İSLAM TARİHİNDE
MÜSLÜMANLAR
VE KİTAP EHLİ
Kitap Ehli'nin İslam İdaresinde Bulduğu Huzur
Hıristiyanlar ve Yahudiler, Müslümanların idaresinde
her türlü özgürlükten en yüksek derecede faydalanma imkanına sahipken,
benzer bir hoşgörü ve merhameti diğer dinlerin mensuplarından görmemişlerdir.
Milattan sonra ilk yüzyılda Yahudiler Hıristiyanlara karşı baskı
uygularken, sonraki yüzyıllarda güçlenen Hıristiyanlar da Yahudilere
ve hatta farklı mezheplerden Hıristiyanlara karşı baskı uygulamışlardır.
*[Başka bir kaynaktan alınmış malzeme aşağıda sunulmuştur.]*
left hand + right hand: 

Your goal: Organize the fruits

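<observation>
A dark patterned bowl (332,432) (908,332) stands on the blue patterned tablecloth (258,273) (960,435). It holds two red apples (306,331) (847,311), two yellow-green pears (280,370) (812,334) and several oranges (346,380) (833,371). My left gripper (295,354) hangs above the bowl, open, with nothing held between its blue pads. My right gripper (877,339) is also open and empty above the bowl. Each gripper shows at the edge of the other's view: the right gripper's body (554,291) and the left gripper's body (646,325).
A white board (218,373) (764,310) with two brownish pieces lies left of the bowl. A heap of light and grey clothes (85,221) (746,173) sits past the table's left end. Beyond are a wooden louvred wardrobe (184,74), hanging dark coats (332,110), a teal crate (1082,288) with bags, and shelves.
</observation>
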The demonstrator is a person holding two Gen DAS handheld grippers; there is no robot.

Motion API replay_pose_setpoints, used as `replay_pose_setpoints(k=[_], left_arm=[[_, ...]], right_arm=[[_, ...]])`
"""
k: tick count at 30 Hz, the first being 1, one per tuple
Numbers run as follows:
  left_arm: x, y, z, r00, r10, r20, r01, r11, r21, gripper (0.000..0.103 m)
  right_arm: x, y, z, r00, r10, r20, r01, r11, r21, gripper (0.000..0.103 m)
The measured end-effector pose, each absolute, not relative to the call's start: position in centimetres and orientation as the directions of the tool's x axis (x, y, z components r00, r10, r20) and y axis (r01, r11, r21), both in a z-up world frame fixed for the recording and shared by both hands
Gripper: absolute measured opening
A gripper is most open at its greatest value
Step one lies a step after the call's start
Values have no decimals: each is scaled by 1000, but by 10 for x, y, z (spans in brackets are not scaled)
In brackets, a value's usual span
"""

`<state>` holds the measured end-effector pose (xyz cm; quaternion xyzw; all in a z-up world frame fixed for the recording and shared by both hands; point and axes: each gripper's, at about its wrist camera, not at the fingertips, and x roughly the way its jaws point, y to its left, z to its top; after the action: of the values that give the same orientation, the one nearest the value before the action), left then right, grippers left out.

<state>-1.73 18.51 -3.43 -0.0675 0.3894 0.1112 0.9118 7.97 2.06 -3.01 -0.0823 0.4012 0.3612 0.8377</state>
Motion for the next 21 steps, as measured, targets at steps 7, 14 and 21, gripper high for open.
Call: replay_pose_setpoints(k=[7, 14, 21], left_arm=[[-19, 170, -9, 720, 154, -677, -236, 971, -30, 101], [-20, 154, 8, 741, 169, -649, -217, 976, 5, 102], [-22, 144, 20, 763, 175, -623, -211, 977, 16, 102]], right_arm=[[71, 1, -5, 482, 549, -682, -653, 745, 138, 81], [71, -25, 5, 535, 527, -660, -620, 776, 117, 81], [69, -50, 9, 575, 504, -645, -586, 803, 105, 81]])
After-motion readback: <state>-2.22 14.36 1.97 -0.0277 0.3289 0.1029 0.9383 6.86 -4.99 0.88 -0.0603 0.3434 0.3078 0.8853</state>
Özellikle Ortaçağ'a egemen olan bu baskı, pek çok Yahudi ve farklı
mezhepten Hıristiyanın, Müslümanların merhametine ve korumasına
sığınmalarına neden olmuştur. İslamiyet'in ilk dönemlerinde Bizanslıların
Mısır ve diğer bölgelerdeki Yakubi Hıristiyanlarına karşı; Haçlı
Seferleri sırasında Katoliklerin, güzergahları üzerindeki ve Kudüs
ve çevresinde yaşayan Yahudilere ve Ortodokslara karşı; Avrupa'da
Hıristiyanların Yahudilere karşı; İspanya'da Hıristiyanların, Müslümanlara
ve Yahudilere karşı izledikleri baskı ve şiddet politikasının benzerine
İslam topraklarında hiçbir zaman rastlanmamıştır.
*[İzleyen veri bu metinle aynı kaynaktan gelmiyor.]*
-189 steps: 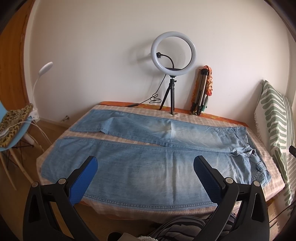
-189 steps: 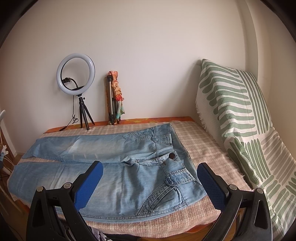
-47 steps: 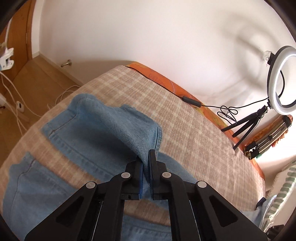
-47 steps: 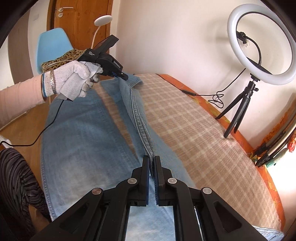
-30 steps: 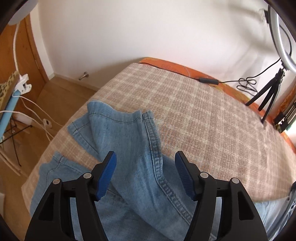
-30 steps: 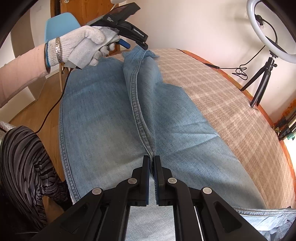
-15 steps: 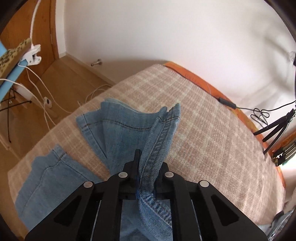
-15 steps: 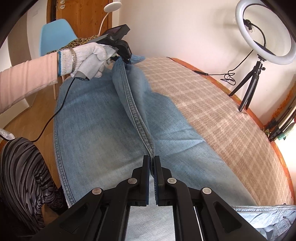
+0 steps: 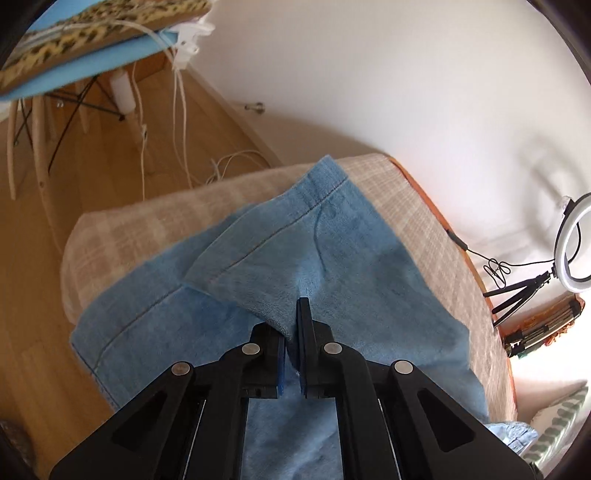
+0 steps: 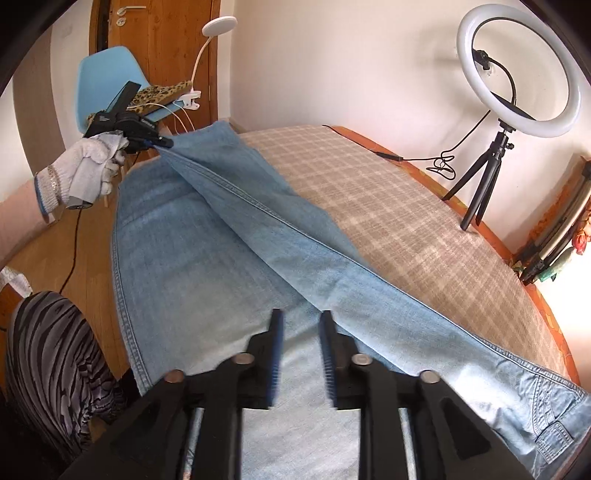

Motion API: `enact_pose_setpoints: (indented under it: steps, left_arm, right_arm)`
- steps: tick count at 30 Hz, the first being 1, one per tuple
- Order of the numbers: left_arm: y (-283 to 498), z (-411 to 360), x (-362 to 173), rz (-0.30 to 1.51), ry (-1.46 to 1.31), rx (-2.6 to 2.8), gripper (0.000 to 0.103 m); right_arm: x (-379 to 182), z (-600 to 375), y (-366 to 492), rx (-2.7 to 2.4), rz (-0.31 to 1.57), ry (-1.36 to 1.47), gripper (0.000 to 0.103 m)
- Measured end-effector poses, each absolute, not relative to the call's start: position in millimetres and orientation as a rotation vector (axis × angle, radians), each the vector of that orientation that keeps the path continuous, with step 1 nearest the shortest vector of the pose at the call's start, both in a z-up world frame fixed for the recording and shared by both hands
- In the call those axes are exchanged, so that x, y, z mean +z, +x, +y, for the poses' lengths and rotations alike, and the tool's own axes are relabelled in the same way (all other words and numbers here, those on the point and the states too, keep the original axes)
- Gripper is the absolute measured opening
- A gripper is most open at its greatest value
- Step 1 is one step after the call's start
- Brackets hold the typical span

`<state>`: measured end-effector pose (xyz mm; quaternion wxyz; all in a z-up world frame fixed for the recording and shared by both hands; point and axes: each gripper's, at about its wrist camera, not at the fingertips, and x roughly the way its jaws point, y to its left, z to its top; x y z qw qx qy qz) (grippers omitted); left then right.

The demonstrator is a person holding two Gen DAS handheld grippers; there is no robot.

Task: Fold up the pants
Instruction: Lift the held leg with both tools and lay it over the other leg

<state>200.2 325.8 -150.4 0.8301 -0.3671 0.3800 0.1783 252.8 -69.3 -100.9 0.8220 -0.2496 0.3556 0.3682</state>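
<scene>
Light blue denim pants (image 10: pixel 207 273) lie on the checked bed cover (image 10: pixel 388 206), the far leg folded over the near leg. My left gripper (image 9: pixel 293 325) is shut on the upper leg's edge near the hem (image 9: pixel 317 195); it also shows in the right wrist view (image 10: pixel 162 142), held by a gloved hand at the bed's left end. My right gripper (image 10: pixel 300 325) is open just above the middle of the pants, holding nothing. The waist (image 10: pixel 554 398) lies at the lower right.
A ring light on a tripod (image 10: pixel 517 74) and folded tripods (image 10: pixel 554 243) stand at the back by the wall. A blue chair (image 10: pixel 107 77) with a leopard-print cloth and a white lamp (image 10: pixel 218 26) stand left of the bed. Cables (image 9: pixel 177 110) hang there.
My right gripper has opened and let go of the leg's seam. My left gripper has carried the leg end further toward the near edge, laying the upper leg over the lower one.
</scene>
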Motion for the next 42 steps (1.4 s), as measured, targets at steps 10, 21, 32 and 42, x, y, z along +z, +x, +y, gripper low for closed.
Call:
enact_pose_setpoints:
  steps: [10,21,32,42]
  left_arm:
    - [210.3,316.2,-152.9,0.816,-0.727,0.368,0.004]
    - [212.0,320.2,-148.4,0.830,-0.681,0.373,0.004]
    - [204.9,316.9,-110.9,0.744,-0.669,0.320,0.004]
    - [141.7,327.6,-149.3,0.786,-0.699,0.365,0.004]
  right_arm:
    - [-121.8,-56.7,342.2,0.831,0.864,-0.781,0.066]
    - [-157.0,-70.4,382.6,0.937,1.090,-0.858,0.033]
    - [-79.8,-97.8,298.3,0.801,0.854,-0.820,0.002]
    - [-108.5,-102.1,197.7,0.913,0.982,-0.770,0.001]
Bu hoşgörünün en önemli örneklerinden biri hiç
kuşkusuz Osmanlı İmparatorluğu'dur. Antalya Patriği Makarios'un,
Ortodokslara zulmeden Katolik Polonyalıları Osmanlı idaresiyle kıyaslayan
şu sözleri bu gerçeği gösteren örneklerden sadece bir tanesidir:
O imansızlar tarafından öldürülen binlerce
insana, kadın, kız ve erkeklere ağladık. Lehliler Ortodoks adını
dünyadan kaldırmak istiyorlar. Allah Türklerin devletini ebedi
eylesin. Zira Türkler vergi aldıktan sonra Hıristiyan ve Yahudilerin
dinlerine dokunmazlar. (Osman Turan, Türk Cihan Hakimiyeti Mefkuresi
Tarihi, İstanbul 1969, s. 193)
İspanyol zulmünden kaçan Yahudiler de aradıkları
huzuru ve güvenliği yalnızca Osmanlı topraklarında bulmuşlardır.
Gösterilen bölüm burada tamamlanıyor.